• **Exercise requirements**
Exact retyping of the data: please keep every word and drop each picture.

---------- Collected data

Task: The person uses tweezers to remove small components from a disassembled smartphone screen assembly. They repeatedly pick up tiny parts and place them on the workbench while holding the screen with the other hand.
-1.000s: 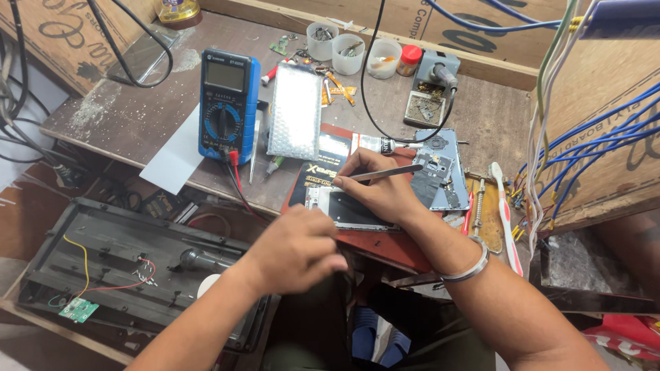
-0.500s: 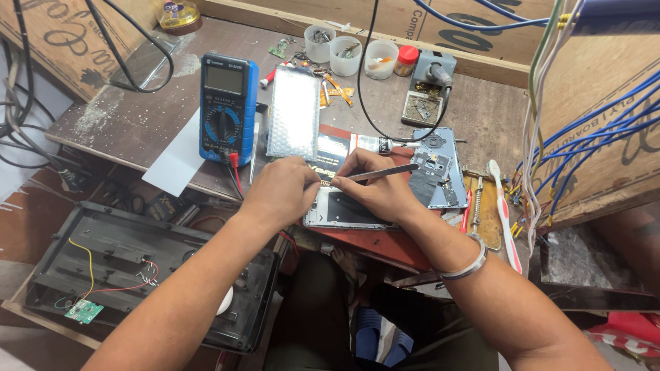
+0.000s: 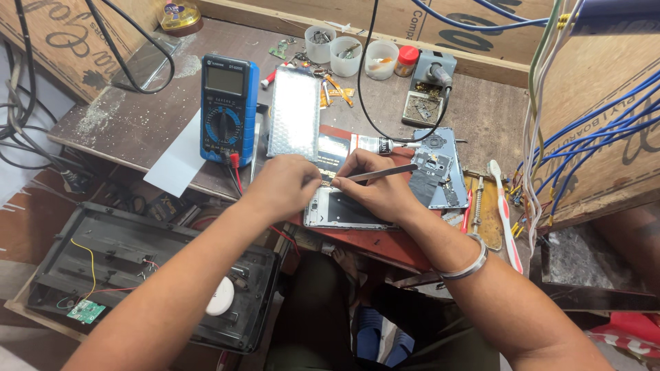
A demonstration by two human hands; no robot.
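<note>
Little has shifted: left hand (image 3: 289,184) pinches the phone frame (image 3: 337,213), right hand (image 3: 381,189) grips tweezers (image 3: 382,173).

The right hand (image 3: 381,189) holds metal tweezers (image 3: 382,173), and their tip points left toward the fingertips of the left hand (image 3: 289,185). Both hands rest over an opened phone frame (image 3: 344,213), which lies on a red mat (image 3: 371,240). What the left fingers pinch is too small to tell, maybe a tiny part. Just right of the hands lies a grey phone back (image 3: 440,168) with its circuit board showing. A blue multimeter (image 3: 228,110) stands to the left on the wooden table (image 3: 137,124), beside a silver padded pouch (image 3: 294,122). Small plastic cups (image 3: 346,55) stand at the far edge. A black open casing (image 3: 137,268) lies lower left.
</note>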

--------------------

• **Response below**
Task: The person uses tweezers to remove small components from a disassembled smartphone screen assembly. They repeatedly pick up tiny parts and place them on the workbench while holding the screen with the other hand.
-1.000s: 
-0.500s: 
+0.000s: 
A demonstration by two human hands; no robot.
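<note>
Little has shifted: left hand (image 3: 289,184) pinches the phone frame (image 3: 337,213), right hand (image 3: 381,189) grips tweezers (image 3: 382,173).

The right hand (image 3: 381,189) holds metal tweezers (image 3: 382,173), and their tip points left toward the fingertips of the left hand (image 3: 289,185). Both hands rest over an opened phone frame (image 3: 344,213), which lies on a red mat (image 3: 371,240). What the left fingers pinch is too small to tell, maybe a tiny part. Just right of the hands lies a grey phone back (image 3: 440,168) with its circuit board showing. A blue multimeter (image 3: 228,110) stands to the left on the wooden table (image 3: 137,124), beside a silver padded pouch (image 3: 294,122). Small plastic cups (image 3: 346,55) stand at the far edge. A black open casing (image 3: 137,268) lies lower left.
</note>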

This exercise requires no further work.